The XML elements include "location," "convo," and "class." I proceeded to consolidate the data into a Pandas dataframe, utilizing a for loop to create individual columns for each XML tag. During the loading process, I encountered errors with two files: "log_317.xml" and "log_1768.xml." Upon investigation, I found these two files to be nearly identical except for their "location" values. More details can be found in the ".txt" file within the Misc folder.
Interestingly, these files seemed to contain hints for decoding, which led me to mistakenly invest a significant amount of time searching for non-English characters within the "convo" column. This approach was misguided. After nearly giving up, a moment of insight occurred when I recognized that certain entries in the "convo" column resembled international news.

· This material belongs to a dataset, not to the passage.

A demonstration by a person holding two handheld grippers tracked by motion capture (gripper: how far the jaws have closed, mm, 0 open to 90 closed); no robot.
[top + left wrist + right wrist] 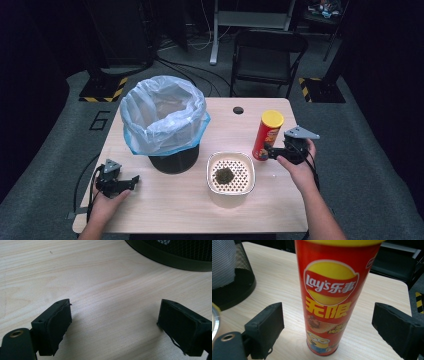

I realized that the two problematic files contained content about a foreign language that I couldn't process in Python. This revelation motivated a creative idea: filtering conversations mentioning countries or related entities. I achieved this by utilizing SpaCy, resulting in over 700 filtered rows. While not flawless, this filtering method provided a workable solution for the challenge.
Beforehand, I had attempted to dissect the data by splitting and identifying unique elements in the location column. The numerical values were consistently integers, ranging from two digits to over 200. My intuition suggested they might be coordinates, but my initial attempts at plotting them while filtering by class yielded inconclusive results. Even when I used only the coordinates using the over 700 rows of filtered data, the plotted data still appeared random.
Frustration led me to narrow down the data to conversations related to Bangladesh (the language of the two problematic files). This reduced the dataset to just 5 rows. Plotting these values surprisingly resulted in a straight line, revealing my oversight:
I had neglected to convert the "location" values from strings to integers.
After rectifying this oversight and replotting with the filtered data, the solution became evident. For a visual representation of the plot and the final solution, please refer to the solution Jupyter notebook.
---
Whole challenge took me just one or two hours to figure out, and half the time I was lying on the bed scrolling social media because ideas always comes to me while relaxed. Not difficult at all but at least it is fun. 😎 Looking forward to trying other kind of challenges.
~Althea🤍